Only show these results:

Revoking Access Tokens

Nylas <ACCESS_TOKEN> never expire. You have to revoke the <ACCESS_TOKEN>. If you ever need to reauthenticate an account, you can have more than one <ACCESS_TOKEN> for an account.

While Nylas an <ACCESS_TOKEN> never expires, it is possible for them to become invalidated or deauthenticated.

Revoking Tokens

Since Nylas access tokens never expire, we recommend revoking former Nylas access tokens when you reauthenticate accounts.
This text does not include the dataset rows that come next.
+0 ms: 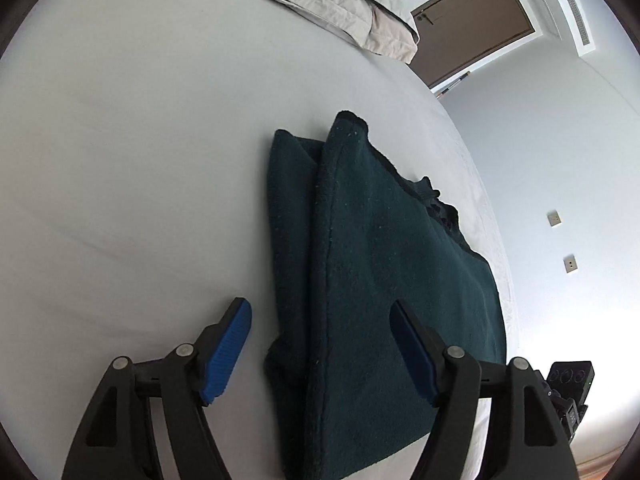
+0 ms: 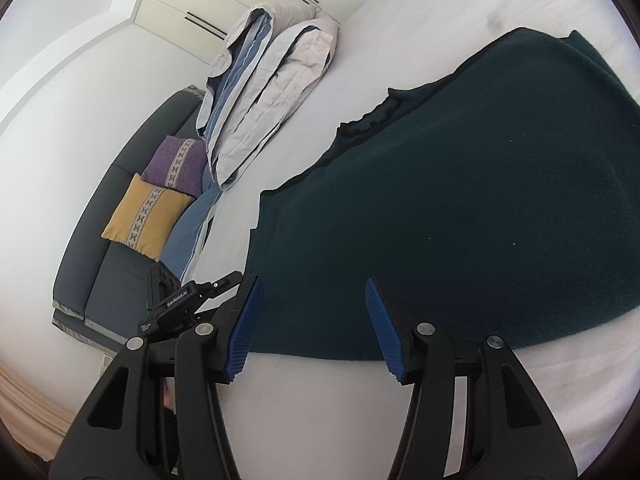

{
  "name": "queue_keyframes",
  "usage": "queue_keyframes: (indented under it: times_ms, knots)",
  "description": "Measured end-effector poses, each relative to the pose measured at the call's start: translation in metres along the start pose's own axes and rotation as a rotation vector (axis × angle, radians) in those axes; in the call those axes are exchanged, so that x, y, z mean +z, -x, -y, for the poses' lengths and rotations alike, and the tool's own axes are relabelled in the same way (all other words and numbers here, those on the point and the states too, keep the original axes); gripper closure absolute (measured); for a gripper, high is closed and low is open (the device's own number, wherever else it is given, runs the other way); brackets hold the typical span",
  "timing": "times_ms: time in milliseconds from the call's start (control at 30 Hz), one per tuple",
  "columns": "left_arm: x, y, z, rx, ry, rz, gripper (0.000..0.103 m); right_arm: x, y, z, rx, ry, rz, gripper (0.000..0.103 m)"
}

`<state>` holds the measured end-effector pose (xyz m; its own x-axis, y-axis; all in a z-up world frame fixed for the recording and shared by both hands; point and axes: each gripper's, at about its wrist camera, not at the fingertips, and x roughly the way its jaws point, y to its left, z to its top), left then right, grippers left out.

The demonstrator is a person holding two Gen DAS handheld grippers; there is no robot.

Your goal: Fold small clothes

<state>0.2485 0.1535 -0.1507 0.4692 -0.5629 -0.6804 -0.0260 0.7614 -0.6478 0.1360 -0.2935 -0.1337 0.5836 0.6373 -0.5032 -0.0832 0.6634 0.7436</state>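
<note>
One dark green garment (image 1: pixel 384 280) lay folded on the bed (image 1: pixel 140 160), just ahead of both tools. It looked soft, thick and limp, best pinched at a corner. Left tool (image 1: pixel 320 352) and right tool (image 2: pixel 312 328) gaped, empty.

Bare sheet (image 1: pixel 120 200) left of garment (image 1: pixel 392 280); bedding pile (image 1: pixel 352 4) seemingly well beyond

The left gripper (image 1: pixel 320 342) tilts downward, its blue pads spread wide, nothing pinched. The right gripper (image 2: pixel 312 330) angles down too, jaws parted, empty.
</note>
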Motion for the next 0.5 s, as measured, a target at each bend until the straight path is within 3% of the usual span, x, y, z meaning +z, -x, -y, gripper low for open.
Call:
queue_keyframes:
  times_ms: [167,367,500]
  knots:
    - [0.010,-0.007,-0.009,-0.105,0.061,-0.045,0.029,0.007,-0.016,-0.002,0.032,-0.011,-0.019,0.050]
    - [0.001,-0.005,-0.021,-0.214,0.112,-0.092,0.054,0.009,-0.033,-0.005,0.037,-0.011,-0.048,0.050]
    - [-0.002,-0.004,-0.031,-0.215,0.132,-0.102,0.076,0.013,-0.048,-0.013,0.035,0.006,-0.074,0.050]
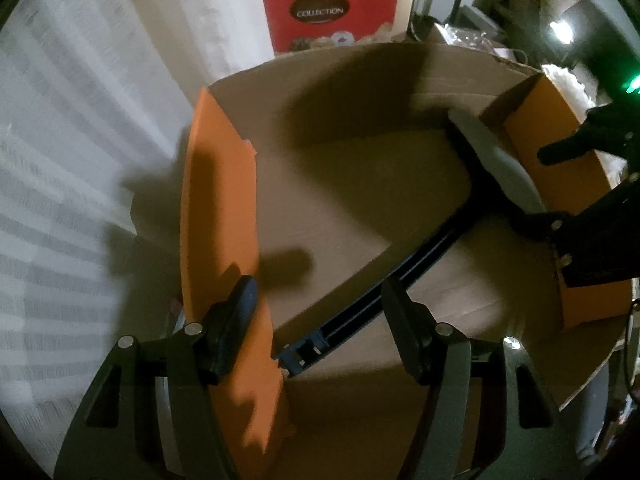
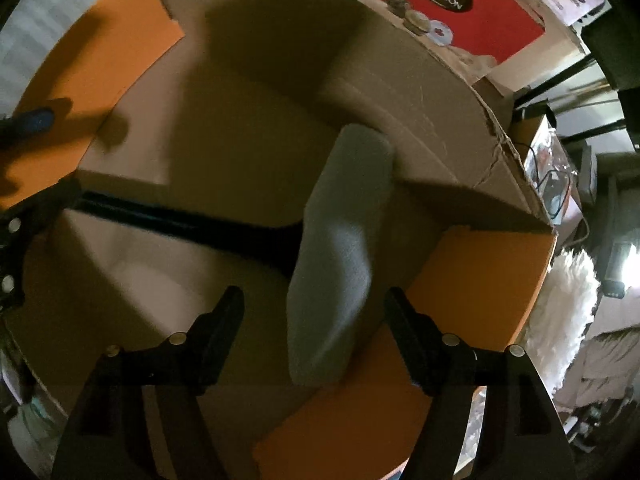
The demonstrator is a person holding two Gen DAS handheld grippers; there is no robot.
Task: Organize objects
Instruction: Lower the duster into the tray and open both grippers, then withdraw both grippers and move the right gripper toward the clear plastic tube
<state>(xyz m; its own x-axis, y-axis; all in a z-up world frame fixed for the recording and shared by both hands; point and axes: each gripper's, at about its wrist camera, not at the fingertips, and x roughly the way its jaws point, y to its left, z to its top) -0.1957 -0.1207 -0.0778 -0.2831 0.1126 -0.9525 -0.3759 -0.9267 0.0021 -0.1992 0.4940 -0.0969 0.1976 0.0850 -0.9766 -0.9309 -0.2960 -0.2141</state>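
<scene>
Left wrist: both grippers (image 1: 316, 324) (image 2: 314, 334) open, empty, above box (image 1: 360, 184); tool (image 1: 420, 252) already lies inside.

One open cardboard box (image 1: 360, 200) with two orange flaps (image 1: 216, 216), one on each side. Inside lies one long-handled tool (image 1: 400, 276). One red box (image 1: 332, 12) stands beyond, far.

Dim, warm light throws hard shadows across the cardboard box (image 1: 360, 200), with motion blur and fisheye-bent, dark edges.
</scene>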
You can use the Account Management /revoke-all endpoint with the keep_access_token body parameter to ensure former access tokens are revoked.

  1. Authenticate a Google account and get initial <ACCESS_TOKEN>.
  2. User changes their password, so account becomes invalidated but the initial Nylas <ACCESS_TOKEN> is still active.
  3. Reauthenticate the Google account and get a new <ACCESS_TOKEN> for the account.
  4. Call /revoke-all endpoint with keep_access_token=<ACCESS_TOKEN> using the new access token from Step 3.

Gmail Limitations

If you use the /revoke-all endpoint, and don't use the keep_access_token to keep at least one access token, the Gmail refresh_token is also revoked.